Moo Free Ltd
- Type: Private Limited Company
- Industry: Chocolate
- Founded: 2010; 16 years ago
- Founder: Mike Jessop; Andrea Jessop;
- Headquarters: Holsworthy, United Kingdom
- Website: moofreechocolates.com

= Moo Free =

British manufacturer of dairy free, gluten free, vegan and organic chocolates

Moo Free Ltd. is a British manufacturer of dairy free, gluten free, vegan and organic chocolates. Their head office is located in Holsworthy, Devon, England. The company was established in 2010 by husband and wife team Mike and Andrea Jessop with the intent of making a dairy free chocolate with a taste similar to that of milk chocolate by using rice milk instead of conventional dairy milk. The concept was to ensure that vegan children, those with food allergies or intolerance, and children on the autism spectrum (who often cannot eat certain things for medical reasons) could have traditional seasonal chocolates such as Easter eggs and Advent calendars. In addition to being vegan, the company's products are also free from dairy, gluten, wheat and soya, and are made from organically certified ingredients.
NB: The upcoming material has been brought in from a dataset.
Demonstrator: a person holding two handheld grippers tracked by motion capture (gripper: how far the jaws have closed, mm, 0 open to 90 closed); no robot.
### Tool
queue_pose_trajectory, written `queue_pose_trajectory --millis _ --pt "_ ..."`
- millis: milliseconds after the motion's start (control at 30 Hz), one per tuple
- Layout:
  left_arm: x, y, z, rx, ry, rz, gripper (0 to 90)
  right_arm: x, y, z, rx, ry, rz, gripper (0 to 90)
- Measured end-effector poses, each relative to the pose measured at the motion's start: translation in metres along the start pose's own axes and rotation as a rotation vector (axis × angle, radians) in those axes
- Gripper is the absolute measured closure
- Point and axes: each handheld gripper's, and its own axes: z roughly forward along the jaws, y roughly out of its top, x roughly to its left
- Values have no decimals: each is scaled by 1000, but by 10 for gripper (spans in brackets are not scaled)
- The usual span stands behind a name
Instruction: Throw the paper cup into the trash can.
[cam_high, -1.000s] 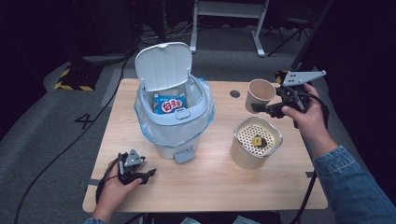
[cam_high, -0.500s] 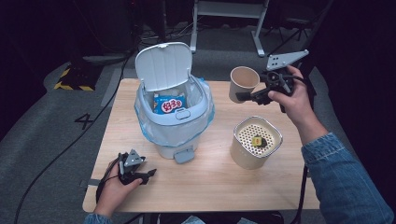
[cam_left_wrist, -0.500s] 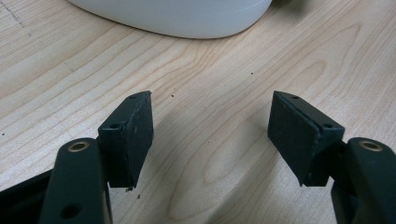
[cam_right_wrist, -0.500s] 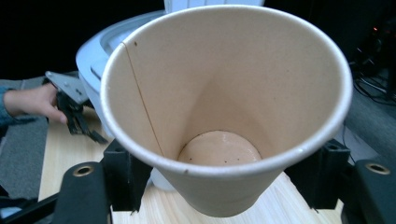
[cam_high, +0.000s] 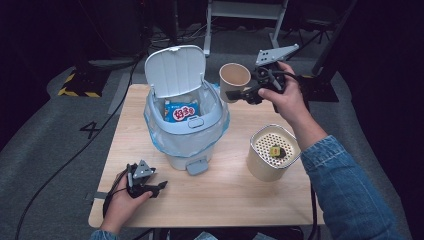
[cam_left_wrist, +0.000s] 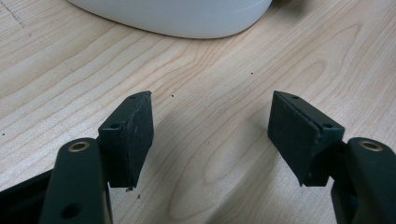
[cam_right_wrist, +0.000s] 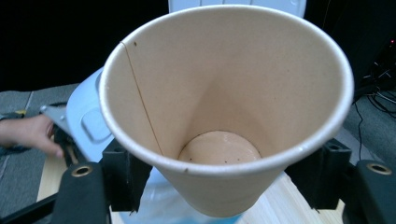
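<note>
A tan paper cup hangs in the air just right of the open white bin, held by my right gripper, which is shut on it. In the right gripper view the empty cup sits between the two jaws, its mouth toward the camera. The bin's lid stands up, and a blue snack packet lies inside its blue liner. My left gripper rests open on the table near the front left edge; in the left gripper view its fingertips stand wide apart over bare wood.
A cream round container with a perforated top and a small yellow piece on it stands at the right of the wooden table. Cables run over the grey floor to the left. A white stand is behind the table.
My right gripper has carried the cup left and a little up, from the table's back right corner toward the bin. The left gripper has stayed where it was.
</note>
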Motion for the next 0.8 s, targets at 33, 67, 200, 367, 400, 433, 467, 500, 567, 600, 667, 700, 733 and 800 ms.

The company's range includes a variety of bars, bags of chocolates and seasonal products, including Advent Calendars and Easter Eggs.

== Awards ==

=== Product Awards ===
The company's products have received a number of awards and commendations, including 'Best Sweets or Cakes' and 'Best Vegan Chocolates' in the Vegfest Awards 2011, 2012, 2013, 2014, 2016 and 2018 and the FreeFrom Food Awards Ireland 2016 - 'Best Free From Chocolate'.

=== Business Awards ===

Moo Free have received several business awards over the years including the Food & Drink Federation's (FDF) - 'Growth Business Award' and The Queen's Award For Enterprise: International Trade 2016.